Which lines hold the word "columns"? Copy each of them from the material.

Data section
>>>>
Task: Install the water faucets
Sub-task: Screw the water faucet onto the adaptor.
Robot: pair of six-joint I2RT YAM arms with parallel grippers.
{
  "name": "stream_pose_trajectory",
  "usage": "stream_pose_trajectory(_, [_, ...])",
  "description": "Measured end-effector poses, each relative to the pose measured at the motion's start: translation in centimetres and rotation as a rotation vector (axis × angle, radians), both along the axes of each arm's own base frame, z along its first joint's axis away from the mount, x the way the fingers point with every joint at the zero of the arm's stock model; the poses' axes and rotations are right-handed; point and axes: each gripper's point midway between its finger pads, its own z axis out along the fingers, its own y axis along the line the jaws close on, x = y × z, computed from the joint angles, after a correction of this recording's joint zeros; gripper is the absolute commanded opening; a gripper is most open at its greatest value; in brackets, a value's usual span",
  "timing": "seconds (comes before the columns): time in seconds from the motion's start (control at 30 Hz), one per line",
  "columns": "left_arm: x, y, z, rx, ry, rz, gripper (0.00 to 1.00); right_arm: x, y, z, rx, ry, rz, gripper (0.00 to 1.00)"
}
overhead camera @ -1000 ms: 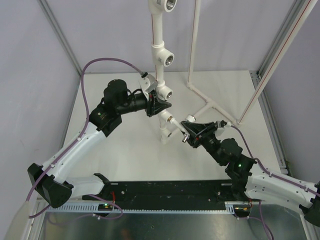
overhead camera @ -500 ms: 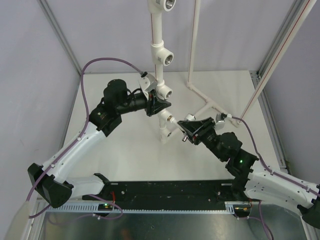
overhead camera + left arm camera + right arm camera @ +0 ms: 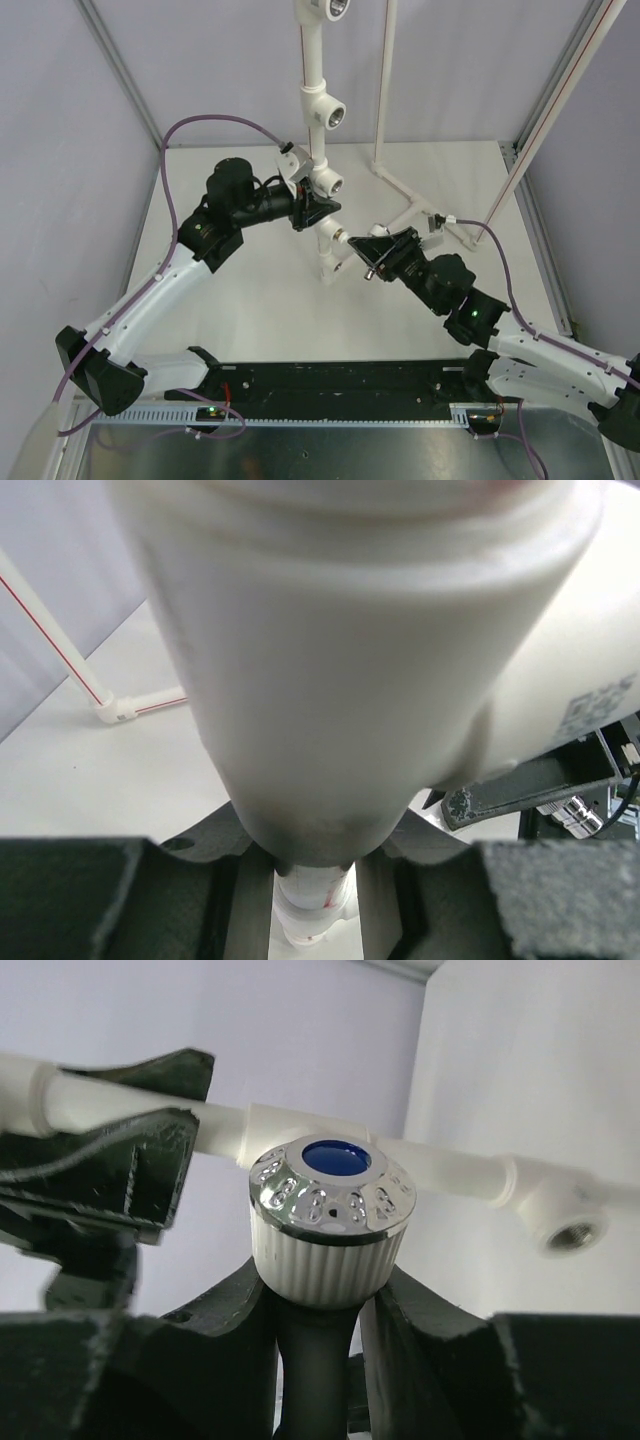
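While the left gripper clamps the tall white plastic pipe upright, the right gripper is closed on the ribbed knob of a small white plastic faucet, blue-centred cap. Faucet's long axis runs from right jaws straight toward the pipe's lower tee socket. Threaded end hidden. Right arm does the turning, I judge.

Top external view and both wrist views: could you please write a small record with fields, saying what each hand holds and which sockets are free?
left hand: shut on the upright pipe frame
right hand: shut on a faucet, gripped below its blue-centred knob
faucet position: pointed at the pipe, just below the left hand; whether it is screwed in is hidden
open sockets: three visible, all higher on the pipe
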Motion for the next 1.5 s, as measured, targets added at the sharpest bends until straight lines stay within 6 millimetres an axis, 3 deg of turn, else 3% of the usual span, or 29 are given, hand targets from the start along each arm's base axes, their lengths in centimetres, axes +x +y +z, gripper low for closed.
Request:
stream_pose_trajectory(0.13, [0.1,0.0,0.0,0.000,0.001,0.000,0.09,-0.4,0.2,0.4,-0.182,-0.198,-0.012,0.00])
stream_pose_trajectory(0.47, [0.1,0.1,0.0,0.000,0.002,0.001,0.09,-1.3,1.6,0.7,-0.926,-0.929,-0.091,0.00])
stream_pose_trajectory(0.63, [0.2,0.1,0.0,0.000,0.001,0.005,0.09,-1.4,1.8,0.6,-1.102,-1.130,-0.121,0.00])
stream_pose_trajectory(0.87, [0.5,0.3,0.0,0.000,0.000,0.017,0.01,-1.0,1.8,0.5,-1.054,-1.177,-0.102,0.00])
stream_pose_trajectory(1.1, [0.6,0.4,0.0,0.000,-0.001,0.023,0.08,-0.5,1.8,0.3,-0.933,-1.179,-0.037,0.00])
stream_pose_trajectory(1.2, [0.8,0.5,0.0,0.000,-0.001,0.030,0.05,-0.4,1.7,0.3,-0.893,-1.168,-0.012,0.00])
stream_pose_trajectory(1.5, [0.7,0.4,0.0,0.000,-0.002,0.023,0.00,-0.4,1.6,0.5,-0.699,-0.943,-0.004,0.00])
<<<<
Answer
  "timing": "seconds (comes before the columns): time in seconds from the motion's start (control at 30 Hz), one per line",
  "columns": "left_arm: x, y, z, rx, ry, rz, gripper (0.00 to 1.00); right_arm: x, y, z, rx, ry, rz, gripper (0.00 to 1.00)"

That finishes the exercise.